For natural gas report week May 20, 2021, the EIA reported a net increase in storage of 71 Bcf. The build was at the high end of forecasts ranging from injections of 56 Bcf to 76 Bcf, averaging 63 Bcf. Last year for the same week there was an injection of 84 Bcf and the five-year average is an injection of 86 Bcf.
Working gas in storage was 2,100 Bcf as of Friday, May 14, 2021 per EIA estimates. Inventory was 391 Bcf (-15.7%) less than last year for the same week and 87 Bcf (-4.0%) below the five-year average of 2,187 Bcf.
Natural Gas Market Recap
Settled Thursday at $2.925/Dth, down 3.9 cents from Wednesday’s close at $2.964/Dth.
12 Month Strip
Settled Thursday at $3.001/Dth, down 1.3 cents from the prior week.

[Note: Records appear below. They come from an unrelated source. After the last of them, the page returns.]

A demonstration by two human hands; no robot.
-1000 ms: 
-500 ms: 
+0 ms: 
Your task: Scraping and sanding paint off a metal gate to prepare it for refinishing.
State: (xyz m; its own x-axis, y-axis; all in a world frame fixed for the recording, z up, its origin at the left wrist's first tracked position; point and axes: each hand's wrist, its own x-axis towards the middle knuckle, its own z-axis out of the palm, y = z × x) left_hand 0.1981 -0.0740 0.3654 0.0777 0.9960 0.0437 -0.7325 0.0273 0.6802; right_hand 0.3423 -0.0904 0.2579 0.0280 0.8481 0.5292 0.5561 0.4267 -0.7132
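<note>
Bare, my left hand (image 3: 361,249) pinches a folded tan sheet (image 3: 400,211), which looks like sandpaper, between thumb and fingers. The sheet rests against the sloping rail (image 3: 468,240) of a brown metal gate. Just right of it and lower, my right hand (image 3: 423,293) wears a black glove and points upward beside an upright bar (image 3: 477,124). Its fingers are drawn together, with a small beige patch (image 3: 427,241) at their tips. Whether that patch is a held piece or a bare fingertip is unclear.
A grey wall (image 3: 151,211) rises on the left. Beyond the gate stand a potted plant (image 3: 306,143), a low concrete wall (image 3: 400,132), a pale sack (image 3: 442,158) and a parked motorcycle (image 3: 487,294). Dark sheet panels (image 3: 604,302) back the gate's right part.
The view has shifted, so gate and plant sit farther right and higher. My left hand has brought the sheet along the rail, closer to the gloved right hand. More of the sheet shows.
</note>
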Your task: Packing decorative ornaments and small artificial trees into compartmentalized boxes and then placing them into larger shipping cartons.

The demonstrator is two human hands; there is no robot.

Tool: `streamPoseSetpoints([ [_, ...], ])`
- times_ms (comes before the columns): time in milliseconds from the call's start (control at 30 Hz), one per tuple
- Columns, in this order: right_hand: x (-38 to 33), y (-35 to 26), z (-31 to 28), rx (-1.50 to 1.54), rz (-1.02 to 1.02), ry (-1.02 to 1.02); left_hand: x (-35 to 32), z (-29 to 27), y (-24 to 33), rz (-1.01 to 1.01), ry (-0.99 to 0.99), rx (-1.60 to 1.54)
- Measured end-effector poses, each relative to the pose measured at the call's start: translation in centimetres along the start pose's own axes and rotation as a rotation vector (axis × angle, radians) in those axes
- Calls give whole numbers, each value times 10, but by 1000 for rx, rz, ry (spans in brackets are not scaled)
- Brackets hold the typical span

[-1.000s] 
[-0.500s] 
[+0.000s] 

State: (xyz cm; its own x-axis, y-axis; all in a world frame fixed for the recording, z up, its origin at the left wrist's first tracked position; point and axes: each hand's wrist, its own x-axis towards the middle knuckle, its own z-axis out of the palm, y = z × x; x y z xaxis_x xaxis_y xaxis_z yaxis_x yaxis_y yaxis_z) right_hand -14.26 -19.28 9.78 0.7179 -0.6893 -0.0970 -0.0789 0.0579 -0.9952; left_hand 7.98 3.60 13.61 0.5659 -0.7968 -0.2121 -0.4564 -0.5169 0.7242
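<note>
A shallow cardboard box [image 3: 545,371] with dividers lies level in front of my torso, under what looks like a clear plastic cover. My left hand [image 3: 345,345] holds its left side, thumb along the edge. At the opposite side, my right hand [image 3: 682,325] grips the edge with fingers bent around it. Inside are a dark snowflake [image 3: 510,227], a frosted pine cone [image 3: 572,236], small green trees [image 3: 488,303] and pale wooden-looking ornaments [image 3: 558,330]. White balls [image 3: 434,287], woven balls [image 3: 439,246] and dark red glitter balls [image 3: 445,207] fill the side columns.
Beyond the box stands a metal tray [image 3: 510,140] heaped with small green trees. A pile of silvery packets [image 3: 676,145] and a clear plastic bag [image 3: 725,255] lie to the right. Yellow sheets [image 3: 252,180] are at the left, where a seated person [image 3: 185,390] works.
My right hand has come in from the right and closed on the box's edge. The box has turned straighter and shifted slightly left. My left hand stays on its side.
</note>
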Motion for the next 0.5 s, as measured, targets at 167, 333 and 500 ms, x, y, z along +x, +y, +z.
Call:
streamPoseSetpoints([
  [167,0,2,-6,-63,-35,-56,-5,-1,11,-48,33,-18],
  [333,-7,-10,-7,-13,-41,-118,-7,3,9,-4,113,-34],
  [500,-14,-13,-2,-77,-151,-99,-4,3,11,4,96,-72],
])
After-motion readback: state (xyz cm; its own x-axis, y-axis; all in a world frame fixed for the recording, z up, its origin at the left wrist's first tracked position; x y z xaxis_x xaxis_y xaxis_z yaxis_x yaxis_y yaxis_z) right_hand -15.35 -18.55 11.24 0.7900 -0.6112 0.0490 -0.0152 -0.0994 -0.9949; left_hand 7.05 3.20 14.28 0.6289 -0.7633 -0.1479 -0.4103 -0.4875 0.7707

The summer strip (JUN21-OCT21) settled Thursday at $2.989/Dth, down 3.2 cents from the week prior. The winter strip (NOV21-MAR22) settled Thursday at $3.171/Dth, down less than a penny from the week prior.
Natural Gas Weekly
Natural Gas Report – May 20, 2021
Natural Gas Fundamentals
Overall supply averaged 96.4 Bcf/d last week as production remained steady, week over week. Meanwhile, imports from Canada fell by 6.2%.
Total demand dropped by 10.8% from the prior report week, averaging 80.6 Bcf/d. Residential-commercial demand decreased by 39.7% with lower heating demand. Consumption for power generation grew by 1.9%. Industrial demand declined by 3.0% while exports to Mexico fell by 2.2%. Of note, “IHS Markit reports a rapid shift in Midwest natural gas demand early this week, with consumption for power generation rising 36% from Sunday to Tuesday and residential/commercial demand also declining by 36%.”

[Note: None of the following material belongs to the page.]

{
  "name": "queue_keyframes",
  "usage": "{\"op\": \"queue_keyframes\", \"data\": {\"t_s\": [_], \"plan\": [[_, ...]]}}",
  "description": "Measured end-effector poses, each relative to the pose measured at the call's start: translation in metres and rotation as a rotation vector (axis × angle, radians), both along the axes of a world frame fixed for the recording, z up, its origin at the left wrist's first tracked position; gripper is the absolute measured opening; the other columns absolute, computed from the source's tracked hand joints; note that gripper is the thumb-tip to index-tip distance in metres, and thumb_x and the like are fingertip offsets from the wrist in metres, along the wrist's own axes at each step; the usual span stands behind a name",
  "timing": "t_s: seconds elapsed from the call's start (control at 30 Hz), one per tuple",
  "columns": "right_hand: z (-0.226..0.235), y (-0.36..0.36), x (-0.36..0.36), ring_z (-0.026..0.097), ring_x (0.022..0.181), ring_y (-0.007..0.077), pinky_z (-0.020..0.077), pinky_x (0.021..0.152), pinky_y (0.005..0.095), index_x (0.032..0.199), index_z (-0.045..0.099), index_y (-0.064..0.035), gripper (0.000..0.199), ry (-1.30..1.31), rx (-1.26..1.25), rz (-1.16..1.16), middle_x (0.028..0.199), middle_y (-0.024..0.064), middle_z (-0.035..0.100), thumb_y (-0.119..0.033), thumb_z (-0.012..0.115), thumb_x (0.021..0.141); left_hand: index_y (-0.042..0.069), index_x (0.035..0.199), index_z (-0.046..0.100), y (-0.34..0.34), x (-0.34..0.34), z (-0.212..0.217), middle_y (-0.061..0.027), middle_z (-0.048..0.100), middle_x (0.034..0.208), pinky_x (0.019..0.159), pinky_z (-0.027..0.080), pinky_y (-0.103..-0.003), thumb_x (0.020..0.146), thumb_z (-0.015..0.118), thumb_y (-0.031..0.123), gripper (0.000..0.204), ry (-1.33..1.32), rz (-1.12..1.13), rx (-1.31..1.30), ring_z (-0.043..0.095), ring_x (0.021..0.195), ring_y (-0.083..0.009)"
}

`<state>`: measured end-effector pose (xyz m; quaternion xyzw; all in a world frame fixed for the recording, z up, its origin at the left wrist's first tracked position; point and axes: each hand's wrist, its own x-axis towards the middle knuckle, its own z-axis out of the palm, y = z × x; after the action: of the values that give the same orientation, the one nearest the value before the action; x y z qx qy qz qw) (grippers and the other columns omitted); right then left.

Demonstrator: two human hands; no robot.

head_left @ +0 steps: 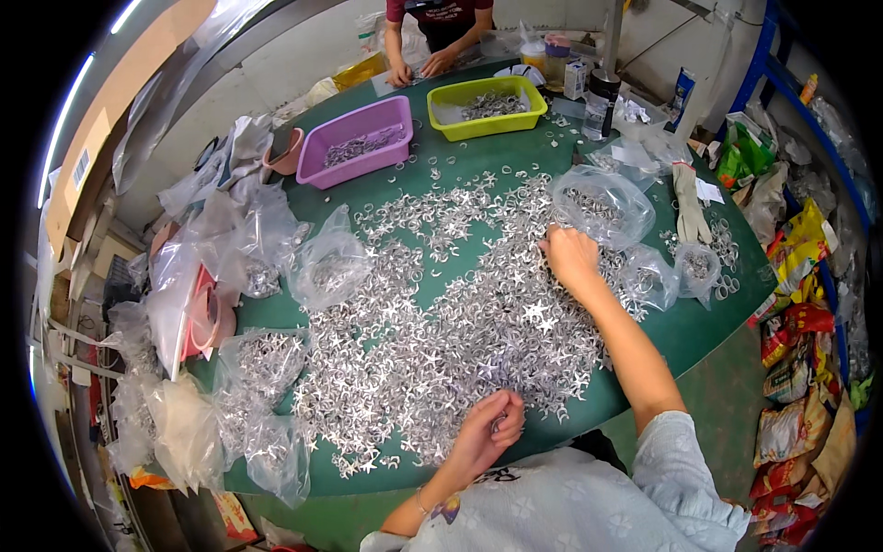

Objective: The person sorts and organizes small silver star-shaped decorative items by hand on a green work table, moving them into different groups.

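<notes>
Mostly unsorted: silver star-shaped pieces (441, 340) heaped loose across the green tabletop (708, 322), only some bagged or in trays. Left hand (487, 428) curled at the near edge, fingers closed, probably around a few pieces. Right hand (570, 258) reaching into the pile, fingers bent down, touching pieces beside a clear bag (602, 204).

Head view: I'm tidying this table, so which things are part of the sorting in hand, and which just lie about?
In use:
left hand, closed over small pieces
right hand, on the pile
silver star pieces
clear bags
purple tray
green tray

Lying about:
glove
snack packets
dark bottle
</notes>
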<state>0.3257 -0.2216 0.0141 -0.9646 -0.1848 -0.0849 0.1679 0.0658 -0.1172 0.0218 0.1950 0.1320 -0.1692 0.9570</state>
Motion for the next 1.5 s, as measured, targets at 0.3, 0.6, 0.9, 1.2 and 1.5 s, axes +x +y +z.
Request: {"op": "queue_keyframes", "data": {"t_s": [0.3, 0.6, 0.9, 1.2, 1.5], "plan": [[-0.009, -0.013, 0.021, 0.061, 0.058, 0.0269, 0.0481, 0.051, 0.0377, 0.065, 0.060, -0.0011, 0.004, -0.101, -0.069, 0.174, 0.066, 0.0137, 0.062, 0.000, 0.057, 0.068, 0.004, 0.090, 0.050, -0.016, 0.001, 0.002, 0.0015, 0.032, 0.061, 0.043, 0.023, -0.018, 0.092, 0.042, 0.020, 0.018, 0.028, -0.025, 0.012, 0.027, 0.047, -0.0052], [0.011, -0.057, -0.056, 0.022, 0.037, 0.0013, 0.0161, 0.031, 0.0178, 0.076, 0.049, -0.0090, 0.012, 1.407, 1.516, 0.138, 0.049, -0.0089, 0.026, -0.009, 0.052, 0.087, 0.002, 0.090, 0.051, -0.023, -0.004, 0.002, 0.0024, 0.034, 0.060, 0.042, 0.023, -0.017, 0.092, 0.043, 0.020, 0.019, 0.065, -0.010, -0.003, 0.028, 0.047, -0.0045], [0.025, -0.062, -0.105, 0.024, 0.040, 0.0004, 0.0187, 0.036, 0.0174, 0.079, 0.054, -0.0077, 0.007, 1.417, 1.458, 0.197, 0.050, -0.0082, 0.035, -0.010, 0.055, 0.085, 0.004, 0.091, 0.052, -0.028, -0.003, -0.003, 0.0022, 0.033, 0.061, 0.043, 0.026, -0.018, 0.093, 0.040, 0.023, 0.022, 0.107, -0.043, -0.020, 0.030, 0.049, -0.0055], [0.025, -0.069, -0.151, 0.043, 0.051, 0.0048, 0.0357, 0.048, 0.0206, 0.108, 0.056, -0.0039, 0.024, 0.864, 0.678, 0.665, 0.065, -0.0040, 0.054, -0.011, 0.052, 0.086, 0.005, 0.092, 0.053, -0.046, 0.022, 0.022, 0.0018, 0.036, 0.064, 0.046, 0.031, -0.018, 0.092, 0.041, 0.024, 0.023, 0.465, 0.130, -0.038, 0.036, 0.054, -0.0078], [-0.012, -0.119, -0.090, 0.041, 0.050, 0.0080, 0.0333, 0.046, 0.0265, 0.099, 0.059, -0.0027, 0.019, 0.666, 0.910, -0.017, 0.058, -0.0037, 0.047, -0.014, 0.052, 0.086, 0.002, 0.103, 0.051, -0.039, 0.009, -0.027, 0.0002, 0.045, 0.074, 0.051, 0.037, -0.019, 0.090, 0.047, 0.021, 0.023, 0.336, -0.035, -0.090, 0.044, 0.065, -0.0085]]}}
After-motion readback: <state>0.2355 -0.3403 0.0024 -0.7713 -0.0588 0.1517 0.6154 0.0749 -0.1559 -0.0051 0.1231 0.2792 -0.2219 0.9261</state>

LNG pipeline receipts averaged 10.3 Bcf/d. Twenty-one LNG vessels with a combined carrying capacity of 75 Bcf departed the U.S. between May 13 and May 19, 2021. Baker Hughes rig data shows the overall number of rigs in operation increased by five, up to 453. Natural gas specific rigs decreased by three from last week, down to 100.
Natural Gas Prices
Spot markets were largely tethered to shoulder season weather and regional production activity, as such, prices remained mixed. With above average temperatures expected for the East and mild weather anticipated for the West, NOAA forecasts suggest much of the same for spot prices through the next 14 days.

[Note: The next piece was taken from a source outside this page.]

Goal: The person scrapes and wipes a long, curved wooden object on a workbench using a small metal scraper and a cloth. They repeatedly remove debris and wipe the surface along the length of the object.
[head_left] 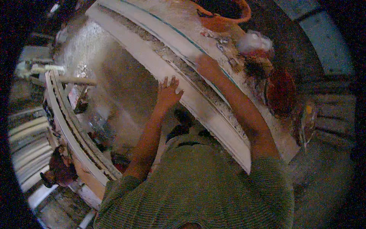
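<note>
A long pale board (133, 55), dusty and straight-edged, runs slantwise in front of me from the far left to the near right. My left hand (170, 92) lies on its near edge with the fingers spread, holding nothing. Beyond the board is a rough, debris-filled groove (162, 49), then a pale strip (152, 24) with a teal line along its far side. My right hand (207, 65) reaches over to that strip and is at or just above it. Motion smears its fingers, so I cannot make out whether they hold anything.
On the dusty surface beyond are an orange rimmed container (246, 11), a clear plastic item (255, 42) and small scraps (223, 45). At left stand a second long grooved board (66, 114) and stacked pale planks (28, 128). Dusty floor (122, 72) shows between.
</note>
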### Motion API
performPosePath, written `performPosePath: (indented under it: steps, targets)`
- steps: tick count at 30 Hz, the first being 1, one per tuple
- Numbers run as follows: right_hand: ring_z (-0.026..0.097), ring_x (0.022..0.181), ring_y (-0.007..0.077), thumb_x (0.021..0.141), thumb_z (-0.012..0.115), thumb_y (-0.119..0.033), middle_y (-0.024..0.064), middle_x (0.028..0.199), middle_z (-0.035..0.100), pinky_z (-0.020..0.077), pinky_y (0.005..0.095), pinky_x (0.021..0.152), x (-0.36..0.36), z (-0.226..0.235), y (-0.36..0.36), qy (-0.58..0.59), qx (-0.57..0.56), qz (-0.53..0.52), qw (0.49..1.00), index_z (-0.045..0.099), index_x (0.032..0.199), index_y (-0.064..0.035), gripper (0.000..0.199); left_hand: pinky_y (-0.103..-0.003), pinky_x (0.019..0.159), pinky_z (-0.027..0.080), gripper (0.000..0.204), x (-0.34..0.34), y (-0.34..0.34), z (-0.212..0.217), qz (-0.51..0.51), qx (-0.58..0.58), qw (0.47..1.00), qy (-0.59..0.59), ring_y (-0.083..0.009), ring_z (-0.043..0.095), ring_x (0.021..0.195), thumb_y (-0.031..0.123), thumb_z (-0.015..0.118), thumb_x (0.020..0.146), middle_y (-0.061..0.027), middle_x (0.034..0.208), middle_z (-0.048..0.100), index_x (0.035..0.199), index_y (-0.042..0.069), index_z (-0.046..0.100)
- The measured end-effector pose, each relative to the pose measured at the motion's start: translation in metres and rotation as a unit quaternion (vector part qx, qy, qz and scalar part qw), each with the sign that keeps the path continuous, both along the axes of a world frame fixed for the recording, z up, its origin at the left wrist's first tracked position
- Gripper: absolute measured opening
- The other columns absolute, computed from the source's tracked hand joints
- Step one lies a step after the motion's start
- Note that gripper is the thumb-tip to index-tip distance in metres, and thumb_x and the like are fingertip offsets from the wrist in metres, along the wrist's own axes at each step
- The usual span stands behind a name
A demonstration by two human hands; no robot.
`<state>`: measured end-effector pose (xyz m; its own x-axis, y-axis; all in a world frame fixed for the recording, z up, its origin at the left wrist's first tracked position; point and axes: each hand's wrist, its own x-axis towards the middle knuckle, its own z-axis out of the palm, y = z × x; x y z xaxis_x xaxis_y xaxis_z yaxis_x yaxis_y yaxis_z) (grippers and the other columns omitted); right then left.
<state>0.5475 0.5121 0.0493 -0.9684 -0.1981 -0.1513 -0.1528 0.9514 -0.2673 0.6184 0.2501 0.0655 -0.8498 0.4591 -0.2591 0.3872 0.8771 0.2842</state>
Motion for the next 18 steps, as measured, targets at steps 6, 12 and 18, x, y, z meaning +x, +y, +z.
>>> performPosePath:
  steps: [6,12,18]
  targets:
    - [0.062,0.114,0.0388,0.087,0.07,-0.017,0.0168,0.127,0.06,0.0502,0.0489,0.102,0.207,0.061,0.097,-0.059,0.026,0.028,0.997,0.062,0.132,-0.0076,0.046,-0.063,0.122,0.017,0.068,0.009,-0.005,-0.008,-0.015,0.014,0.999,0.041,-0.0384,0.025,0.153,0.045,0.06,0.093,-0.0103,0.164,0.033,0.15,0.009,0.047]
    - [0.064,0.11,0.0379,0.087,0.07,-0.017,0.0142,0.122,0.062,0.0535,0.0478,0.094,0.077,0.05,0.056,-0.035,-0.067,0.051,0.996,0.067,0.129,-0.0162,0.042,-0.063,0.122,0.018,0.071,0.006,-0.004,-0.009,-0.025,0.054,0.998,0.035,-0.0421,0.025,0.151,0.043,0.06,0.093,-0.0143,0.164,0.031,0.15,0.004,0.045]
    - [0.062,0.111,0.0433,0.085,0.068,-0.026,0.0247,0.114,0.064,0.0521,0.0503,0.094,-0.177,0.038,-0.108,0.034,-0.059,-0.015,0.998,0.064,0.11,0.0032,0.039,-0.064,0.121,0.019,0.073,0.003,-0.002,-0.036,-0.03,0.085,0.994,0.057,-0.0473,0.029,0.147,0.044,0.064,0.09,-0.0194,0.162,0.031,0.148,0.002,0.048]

Fundamentals were generally consistent week over week and NYMEX prices mostly followed. As far as NYMEX forwards are concerned, EIA production forecasts offer a hint. “We expect dry natural gas production to continue to grow through the end of 2022, averaging about 94.4 Bcf/d in November and December of 2022, which is still more than 2.5 Bcf/d below December 2019.” That forecast seems to be resonating with the market where beginning with 2nd Quarter CAL22 through CAL23, prices show signs of decline. Of course as the last year has taught us, quite a bit can change in a short amount of time.
Biden Administration Waives Sanctions Against Russia?
In April, the Biden Administration expelled “10 personnel from the Russian embassy in Washington, D.C., including members of Russian intelligence services” and imposed new sanctions. Last month’s actions were consistent with campaign proclamations that a Biden Administration would be tough on Russia vowing, “Russia will pay a price for interfering in U.S. elections if he wins the White House.” The price was left undefined.
The administration’s stance was upended this week, when Secretary of State Antony Blinken announced the United States “waived sanctions against Russian natural gas giant Gazprom for its ownership of the nearly completed Nord Stream 2 gas pipeline to Germany, and against its CEO.” Although intended to ease tensions with U.S. European allies, the move, met with bipartisan dissent, undoubtedly strengthens Russian influence over the region and undercuts a developing U.S. LNG export opportunity.